Ethical (prescription only) pharmaceuticals label is nothing but information compiled about a product that is provided by a manufacturer and approved by drug controller of India. The label would contain necessary information for safe and effective use of a drug and is written primarily for healthcare professionals. Pharmaceutical labels are important aspects of a product, as they carry information related to the product identity, product usage and shelf life, apart from source and regulatory information.
It is observed that in India the pharmaceutical labels are not comprehensive, as regulatory guidelines cover only partial aspects of labelling. For instance, it is optional to carry the product usage and related information for the patients. Besides, it was found that the labels in the Indian market are grossly and inadequate from the point of view of the patient and health care professional. Hence, there is a need to form national guidelines with proper regulations. The labeling guidelines should be implemented uniformly throughout the nation. This could help in avoiding medication error and assist in quality use of medicines.
According to the United States Pharmacopoeia (USP), the term "labeling" designates all labels and other written, printed, or graphic matter upon an immediate container of an article or upon, or in, any package or wrapper in which it is enclosed, except any outer shipping container. The term "label" designates that part of labeling upon the immediate container.
As per the Federal Food, Drugs and Cosmetics act (Section 201), the term "label" means a display of written, printed or graphic matter upon the immediate container of any article; and a requirement made by or under authority of this chapter that any word, statement or other information appear on the label shall not be considered to be complied with unless such word, statement, or other information also appears on the outside container or wrapper, if any there be, of the retail package of such article, or is easily legible through the outside container or wrapper. However, the term "immediate container" does not include package liners. The term "labeling" means all labels and other written, printed, or graphic matter upon any article or any of its containers or wrappers, or accompanying such article.

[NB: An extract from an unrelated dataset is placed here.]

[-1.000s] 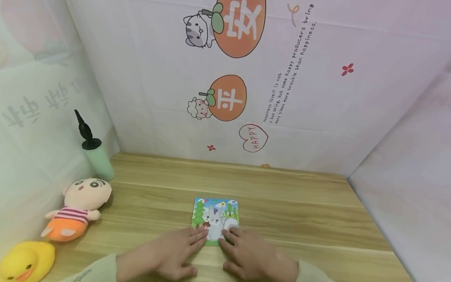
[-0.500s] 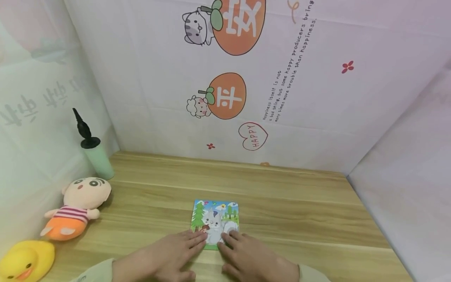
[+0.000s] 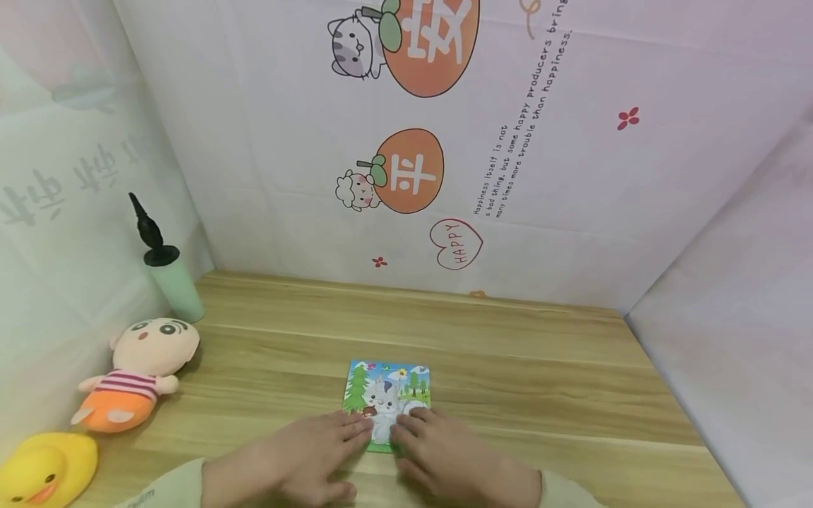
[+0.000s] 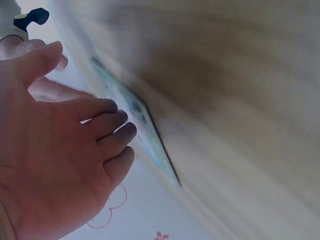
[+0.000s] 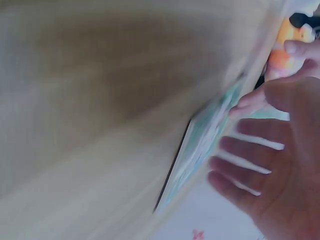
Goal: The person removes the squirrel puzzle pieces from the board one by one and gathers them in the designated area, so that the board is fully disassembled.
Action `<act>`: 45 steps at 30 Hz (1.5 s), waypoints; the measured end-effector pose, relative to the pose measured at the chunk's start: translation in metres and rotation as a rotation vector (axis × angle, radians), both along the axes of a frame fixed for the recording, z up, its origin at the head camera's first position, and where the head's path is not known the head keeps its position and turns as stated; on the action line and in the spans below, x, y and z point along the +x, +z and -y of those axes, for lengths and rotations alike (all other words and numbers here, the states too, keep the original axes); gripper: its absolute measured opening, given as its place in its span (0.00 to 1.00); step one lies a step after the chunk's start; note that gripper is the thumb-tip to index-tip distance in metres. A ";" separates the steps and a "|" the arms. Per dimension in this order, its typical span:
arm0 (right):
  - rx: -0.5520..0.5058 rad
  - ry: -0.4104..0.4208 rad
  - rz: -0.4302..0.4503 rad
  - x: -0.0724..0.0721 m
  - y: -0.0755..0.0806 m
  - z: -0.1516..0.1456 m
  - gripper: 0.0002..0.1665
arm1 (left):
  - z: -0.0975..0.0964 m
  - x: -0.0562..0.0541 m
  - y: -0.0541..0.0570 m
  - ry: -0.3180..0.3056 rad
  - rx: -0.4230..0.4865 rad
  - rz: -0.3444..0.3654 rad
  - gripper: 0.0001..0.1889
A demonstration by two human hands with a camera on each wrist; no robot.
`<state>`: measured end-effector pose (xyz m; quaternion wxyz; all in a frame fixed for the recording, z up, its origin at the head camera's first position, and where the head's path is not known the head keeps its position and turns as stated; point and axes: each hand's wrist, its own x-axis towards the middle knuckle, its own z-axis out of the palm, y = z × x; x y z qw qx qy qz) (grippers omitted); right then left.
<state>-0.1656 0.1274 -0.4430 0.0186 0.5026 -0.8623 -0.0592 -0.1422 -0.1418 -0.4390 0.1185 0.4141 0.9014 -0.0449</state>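
A thin square picture board (image 3: 383, 395) lies flat on the wooden table, printed with a grey squirrel, green trees and a blue sky. On its lower left part rest the fingertips of my left hand (image 3: 311, 451), fingers extended and thumb apart. My right hand (image 3: 454, 455) touches the lower right part with its fingers, which cover some of the squirrel's tail. In the left wrist view the board (image 4: 160, 155) shows edge-on past the left hand's fingertips (image 4: 129, 131). The right wrist view shows the right hand (image 5: 270, 160) with fingers spread beside the board (image 5: 187, 157).
Along the left side stand a green pump (image 3: 178, 288) with a black nozzle, a plush doll (image 3: 142, 374) in orange shorts and a yellow rubber duck (image 3: 51, 466). Printed white cloth (image 3: 286, 141) walls the back and both sides of the table (image 3: 540, 381).
The board has slid slightly toward me under both hands. My right hand's fingers have shifted a little to the left and closer together. The head view has tilted down slightly.
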 end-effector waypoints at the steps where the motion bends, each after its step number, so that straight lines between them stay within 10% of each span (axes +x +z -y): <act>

Labelling entails much more than the information that appears on a bottle or package. It is a concise and comprehensive statement of the best information about a drug's quality, efficacy and safety. Quality refers to the precise chemical composition of the drug, the strength and physical form in which it is supplied and the rules for its storage and handling. Efficacy refers to the medical conditions for which it is indicated and the therapeutic effects of use, as well as the proper dosing for the accepted indications. Safety refers to potential side effects, contraindications and other consequences of use, including rules for monitoring patients with various special conditions.

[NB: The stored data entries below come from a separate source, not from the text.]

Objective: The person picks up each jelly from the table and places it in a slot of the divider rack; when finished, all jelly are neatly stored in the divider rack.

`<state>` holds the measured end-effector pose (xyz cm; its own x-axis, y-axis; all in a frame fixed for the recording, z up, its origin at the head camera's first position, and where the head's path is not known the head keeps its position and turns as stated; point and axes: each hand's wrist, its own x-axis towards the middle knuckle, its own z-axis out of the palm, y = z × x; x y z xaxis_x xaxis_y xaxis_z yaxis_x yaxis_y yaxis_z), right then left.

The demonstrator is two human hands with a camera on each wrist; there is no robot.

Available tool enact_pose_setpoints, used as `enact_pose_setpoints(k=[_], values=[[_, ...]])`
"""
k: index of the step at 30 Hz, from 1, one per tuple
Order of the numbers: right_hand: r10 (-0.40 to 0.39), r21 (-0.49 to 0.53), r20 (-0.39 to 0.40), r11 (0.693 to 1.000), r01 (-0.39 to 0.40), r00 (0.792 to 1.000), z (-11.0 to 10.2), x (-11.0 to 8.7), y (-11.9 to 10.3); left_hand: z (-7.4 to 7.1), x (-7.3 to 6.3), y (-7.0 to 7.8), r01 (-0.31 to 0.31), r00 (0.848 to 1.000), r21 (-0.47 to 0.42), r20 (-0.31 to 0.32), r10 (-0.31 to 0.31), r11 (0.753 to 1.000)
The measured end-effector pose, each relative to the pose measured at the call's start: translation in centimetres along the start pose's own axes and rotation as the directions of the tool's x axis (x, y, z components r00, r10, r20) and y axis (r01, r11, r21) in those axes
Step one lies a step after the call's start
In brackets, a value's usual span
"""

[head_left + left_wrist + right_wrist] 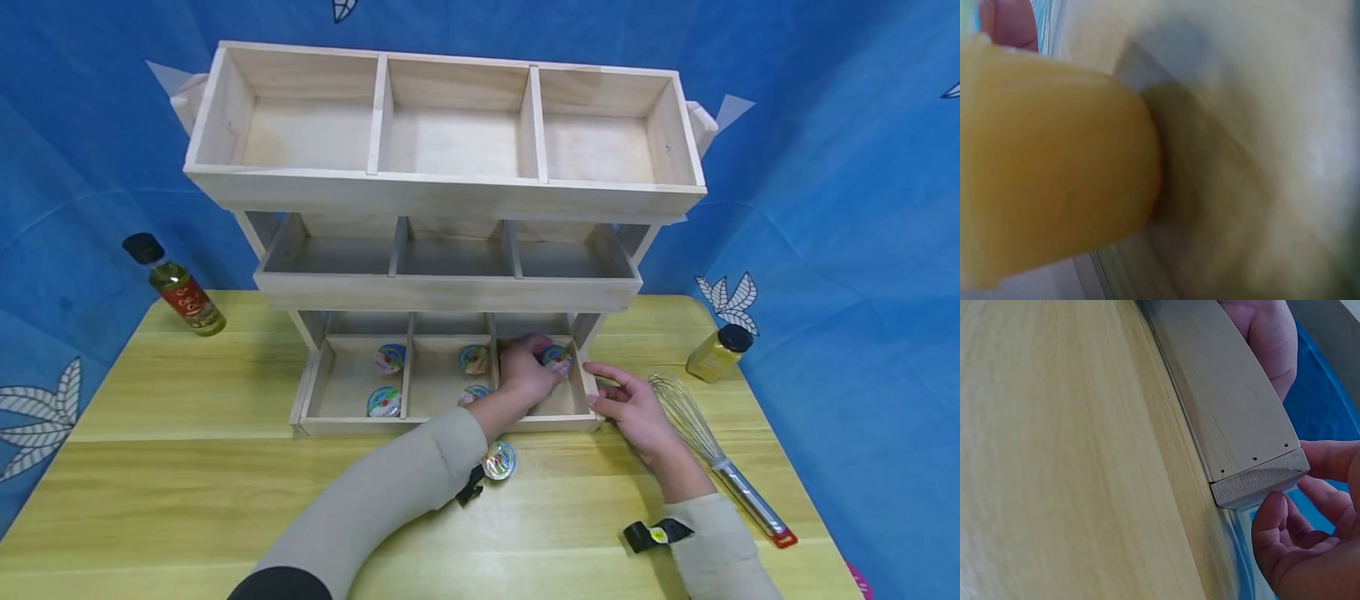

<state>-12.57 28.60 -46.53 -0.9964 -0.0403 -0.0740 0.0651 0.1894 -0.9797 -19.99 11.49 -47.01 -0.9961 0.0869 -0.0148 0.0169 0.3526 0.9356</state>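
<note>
Reaching into the right compartment of the bottom tier, my left hand (527, 372) grips a small jelly cup (557, 359) with a printed blue-rimmed foil lid. My right hand (632, 408) is at the right end of the same wooden tier, its fingertips against the end board (1263, 480), with nothing in its palm. Another jelly cup (499, 460) stands on the table by my left wrist; its yellow side (1060, 162) fills much of the left wrist view. Two cups sit in the left compartment, a front cup (384, 402) and a rear cup (390, 358). The middle compartment holds two more cups (474, 360), one partly hidden by my arm.
The three-tier wooden rack (446, 190) stands at the back of the table (187, 483), its upper two tiers overhanging the bottom one. An oil bottle (184, 292) is at the left, a yellow jar (718, 354) at the right. A whisk (723, 462) lies beside my right forearm.
</note>
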Motion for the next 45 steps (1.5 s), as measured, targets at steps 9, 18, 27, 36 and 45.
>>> enact_pose_setpoints(k=[9, 18, 27, 36, 45], values=[[-0.004, 0.009, 0.003, 1.000, 0.004, 1.000, 0.0, 0.2, 0.2, -0.3, 0.0, 0.4, 0.071, 0.997, -0.087, -0.022, -0.073, 0.994], [-0.007, 0.014, 0.010, 1.000, 0.006, 1.000, 0.1, 0.2, 0.1, -1.4, -0.3, 0.9, 0.121, 0.992, -0.101, 0.056, -0.116, 0.988], [-0.001, -0.007, -0.001, 1.000, 0.001, 1.000, 0.1, 0.3, 0.1, -5.7, -1.1, 2.4, 0.228, 0.956, -0.162, 0.221, -0.190, 0.960], [-0.005, -0.009, -0.009, 1.000, 0.005, 1.000, 0.1, 0.1, 0.3, -9.6, -4.6, 1.5, 0.094, 0.955, -0.284, 0.297, -0.005, 0.954], [0.002, -0.002, -0.009, 1.000, -0.002, 1.000, 0.0, -0.1, 0.0, -12.6, -9.3, -0.3, -0.079, 0.914, -0.329, 0.352, 0.200, 0.941]])
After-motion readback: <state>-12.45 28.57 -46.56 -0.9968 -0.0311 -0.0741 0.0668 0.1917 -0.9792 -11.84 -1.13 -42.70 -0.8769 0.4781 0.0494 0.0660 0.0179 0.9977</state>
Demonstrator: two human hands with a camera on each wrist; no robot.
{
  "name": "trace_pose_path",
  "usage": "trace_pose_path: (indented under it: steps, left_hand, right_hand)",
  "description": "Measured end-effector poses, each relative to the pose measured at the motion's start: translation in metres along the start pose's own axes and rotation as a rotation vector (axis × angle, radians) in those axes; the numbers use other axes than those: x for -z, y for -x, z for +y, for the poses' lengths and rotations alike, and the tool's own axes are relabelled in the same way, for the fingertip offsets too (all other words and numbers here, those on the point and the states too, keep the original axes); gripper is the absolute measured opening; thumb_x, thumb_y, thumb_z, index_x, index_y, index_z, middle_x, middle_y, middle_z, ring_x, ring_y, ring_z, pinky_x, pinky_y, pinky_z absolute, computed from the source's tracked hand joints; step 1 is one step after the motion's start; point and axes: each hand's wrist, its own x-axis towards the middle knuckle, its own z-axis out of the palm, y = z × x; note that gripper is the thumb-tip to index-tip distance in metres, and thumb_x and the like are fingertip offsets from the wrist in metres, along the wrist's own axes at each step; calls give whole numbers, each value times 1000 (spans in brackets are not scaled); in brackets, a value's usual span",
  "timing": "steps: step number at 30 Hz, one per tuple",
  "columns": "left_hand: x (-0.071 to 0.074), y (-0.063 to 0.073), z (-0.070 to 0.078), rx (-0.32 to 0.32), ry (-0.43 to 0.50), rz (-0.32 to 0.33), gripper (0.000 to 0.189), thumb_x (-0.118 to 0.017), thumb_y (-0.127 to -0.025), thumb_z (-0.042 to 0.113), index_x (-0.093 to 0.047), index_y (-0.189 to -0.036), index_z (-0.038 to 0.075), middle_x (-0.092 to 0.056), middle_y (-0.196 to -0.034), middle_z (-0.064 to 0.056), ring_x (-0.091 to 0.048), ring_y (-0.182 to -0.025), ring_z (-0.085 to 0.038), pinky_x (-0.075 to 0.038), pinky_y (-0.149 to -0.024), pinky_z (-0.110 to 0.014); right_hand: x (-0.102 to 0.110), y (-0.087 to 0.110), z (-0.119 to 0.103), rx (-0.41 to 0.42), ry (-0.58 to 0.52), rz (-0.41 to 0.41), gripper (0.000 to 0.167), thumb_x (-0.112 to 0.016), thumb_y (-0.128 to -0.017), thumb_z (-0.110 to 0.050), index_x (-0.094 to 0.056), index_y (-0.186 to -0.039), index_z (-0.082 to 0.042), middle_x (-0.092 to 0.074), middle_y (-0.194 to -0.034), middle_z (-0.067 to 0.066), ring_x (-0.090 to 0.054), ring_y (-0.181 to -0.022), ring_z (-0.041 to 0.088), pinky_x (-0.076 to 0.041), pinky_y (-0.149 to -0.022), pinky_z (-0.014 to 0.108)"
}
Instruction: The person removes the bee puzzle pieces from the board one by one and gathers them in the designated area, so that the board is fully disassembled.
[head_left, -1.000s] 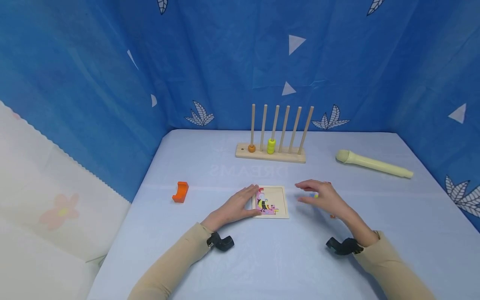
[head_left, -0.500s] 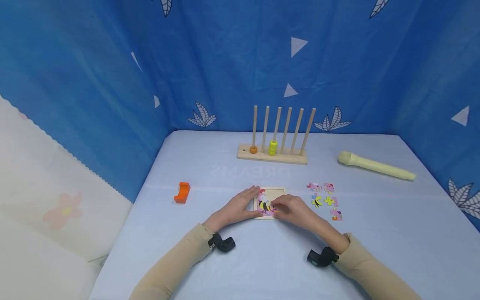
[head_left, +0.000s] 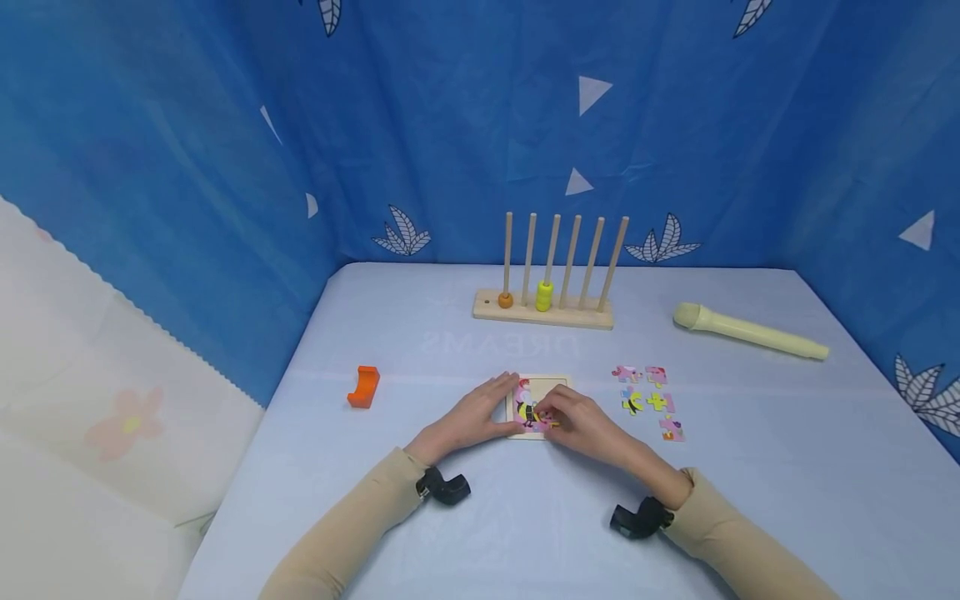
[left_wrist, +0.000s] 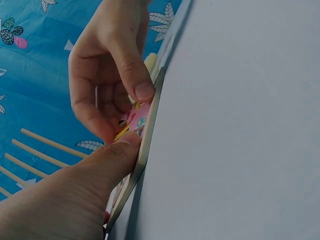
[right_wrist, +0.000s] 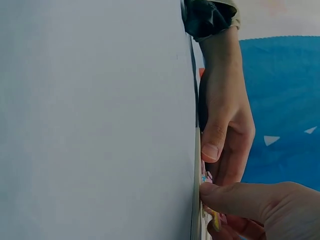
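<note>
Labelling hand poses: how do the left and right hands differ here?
Pose: the left hand has its fingers stretched out; the right hand has its fingers curled in.
Contact: the left hand rests at the left side of the puzzle frame; the right hand pinches a puzzle piece at the frame's lower right.
Shared: both work at the frame and wear beige sleeves.

The left sleeve [head_left: 345, 525] and right sleeve [head_left: 742, 533] are plain beige; a black, elbow-shaped device [head_left: 442, 486] sits at each wrist.
</note>
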Motion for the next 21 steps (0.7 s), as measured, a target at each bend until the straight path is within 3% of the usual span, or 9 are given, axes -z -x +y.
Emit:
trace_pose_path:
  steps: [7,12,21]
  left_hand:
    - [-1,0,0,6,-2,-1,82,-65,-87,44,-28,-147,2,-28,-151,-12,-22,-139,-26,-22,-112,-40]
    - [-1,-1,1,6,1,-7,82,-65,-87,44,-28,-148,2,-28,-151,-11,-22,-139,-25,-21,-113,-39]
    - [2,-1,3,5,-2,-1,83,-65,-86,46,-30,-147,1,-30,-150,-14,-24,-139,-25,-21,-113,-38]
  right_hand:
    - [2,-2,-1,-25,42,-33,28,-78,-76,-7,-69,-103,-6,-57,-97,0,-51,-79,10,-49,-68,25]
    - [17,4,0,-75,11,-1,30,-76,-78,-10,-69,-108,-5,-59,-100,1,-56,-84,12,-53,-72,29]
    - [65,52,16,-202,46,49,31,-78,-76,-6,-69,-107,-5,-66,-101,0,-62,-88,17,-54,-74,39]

Labelling is intended as a guide to patients and medical and health care professionals. It is presented as a textual narrative, but it also contains important detailed data elements. Labels are useful to the patients as they provide the patients with necessary information to understand the use of the product. As products are usually handled in the ambulatory/out patient care set-up, the primary aim should be to provide information to the patients. It was found that the labels in the Indian scenario are good only for the use of doctors and pharmacists who have background knowledge on the use of drugs.
A prescription drug product label (also known as a professional label, package insert, direction circular and package circular) is a compilation of information about a product written by the manufacturer and approved by food and drug administration (FDA). Labelling or prescription information is a requirement for all approved drug and biological drug products.
In most developed countries, the regulatory agencies have established comprehensive guidelines and rules for the content and format of labeling. For example in the United States these are set in the Code of Federal Regulations under Title 21 concerning the Food and Drug Act. 21 CFR 201.56 defines the major topical sections to be included as:
● Description
● Clinical pharmacology
● Indications and usage
● Contraindications
● Warnings
● Precautions
● Adverse reactions
● Drug abuse and dependence
● Over-dosage
● Dosage and administration
● Method of supply
FDA has designed new labeling to help health care practitioners to easily find, read and convey information that is important for the safe and effective use of prescription drugs.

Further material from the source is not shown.